Многие женщины, помимо ведения домашнего хозяйства, также занимались земледелием и ремеслом, основная их деятельность сводилась к уборке, готовке и ткачеству[12][13]. С другой стороны, женщина являлась полноправной хозяйкой или «госпожой» семейного дома: кладовые, огород и кухня были на её попечении[10]. По примерным данным, средний возраст для вступления в брак для девочки был 12 лет[14], все браки совершались по договору семей, хотя ещё в 1649 году вышло «Соборное уложение», запрещающее выдавать девушку замуж раньше 15 лет[14]. Многие девушки уже рожали детей до наступления совершеннолетия, что делало роды особенно опасными для здоровья молодой женщины[15]. В среднем одна крестьянка за свою жизнь рожала по 7 детей, при этом лишь половина из детей доживала до совершеннолетия[16]. Рождение первенца-сына считалось предпочтительным для женщины, если же она рожала в большинстве мальчиков, это повышало статус её мужа и семьи[17]. Также традиционно женщина не могла получать в наследие земельные участки или становиться преемником семьи, что ставило семью в затруднительное положение, если у них не было сыновей[18].

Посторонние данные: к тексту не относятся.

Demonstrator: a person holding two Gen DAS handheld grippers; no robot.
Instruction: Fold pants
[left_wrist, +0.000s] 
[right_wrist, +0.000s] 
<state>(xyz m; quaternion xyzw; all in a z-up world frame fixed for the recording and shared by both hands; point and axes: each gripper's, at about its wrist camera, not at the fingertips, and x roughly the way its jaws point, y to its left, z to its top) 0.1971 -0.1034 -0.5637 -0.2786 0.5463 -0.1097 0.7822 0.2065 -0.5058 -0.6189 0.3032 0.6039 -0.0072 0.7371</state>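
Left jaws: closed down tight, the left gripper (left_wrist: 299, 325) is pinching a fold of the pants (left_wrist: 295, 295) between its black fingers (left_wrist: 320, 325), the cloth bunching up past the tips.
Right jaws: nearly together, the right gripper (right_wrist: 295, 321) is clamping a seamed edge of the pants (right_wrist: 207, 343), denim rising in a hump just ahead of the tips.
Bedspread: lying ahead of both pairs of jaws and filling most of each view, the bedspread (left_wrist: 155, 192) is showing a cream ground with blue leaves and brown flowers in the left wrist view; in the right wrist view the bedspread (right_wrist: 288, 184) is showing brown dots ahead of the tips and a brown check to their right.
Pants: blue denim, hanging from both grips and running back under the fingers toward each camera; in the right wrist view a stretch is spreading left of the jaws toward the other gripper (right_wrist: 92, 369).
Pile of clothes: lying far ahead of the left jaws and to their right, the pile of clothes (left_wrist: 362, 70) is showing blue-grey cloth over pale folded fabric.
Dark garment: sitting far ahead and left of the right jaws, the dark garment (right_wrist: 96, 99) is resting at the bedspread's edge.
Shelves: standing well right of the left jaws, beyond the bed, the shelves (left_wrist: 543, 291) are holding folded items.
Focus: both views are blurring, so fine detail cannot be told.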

Де-факто в тот временной период наибольшими правами пользовались жёны купцов, имеющие широкие права на владение имуществом из-за специфики работы их мужей и практическое отсутствие их дома, по этой причине жена проводила большинство времени самостоятельно и у неё в распоряжении было имение мужа[19]. Возможность управлять имуществом мужа как своим позволяло таким женщинам принимать участие в коммерческих и производственных предприятиях[20].

XVIII век

Впервые реформы были проведены в эпоху Петра I, когда практика женского затворничества становится незаконной. Пётр поставил курс на развитие светской направленности среди русского общества, в том числе и женщин. Для этого царь обязывал подданных приводить своих жен и дочерей на устраиваемые им увеселительные ассамблеи[11]. Пётр также впервые вводит в моду женскую одежду из западной Европы с узкой талией, полуоткрытой грудью и спиной, что являлось неприемлемым для русского женского костюма со свободным, закрытым и широким сарафаном[10].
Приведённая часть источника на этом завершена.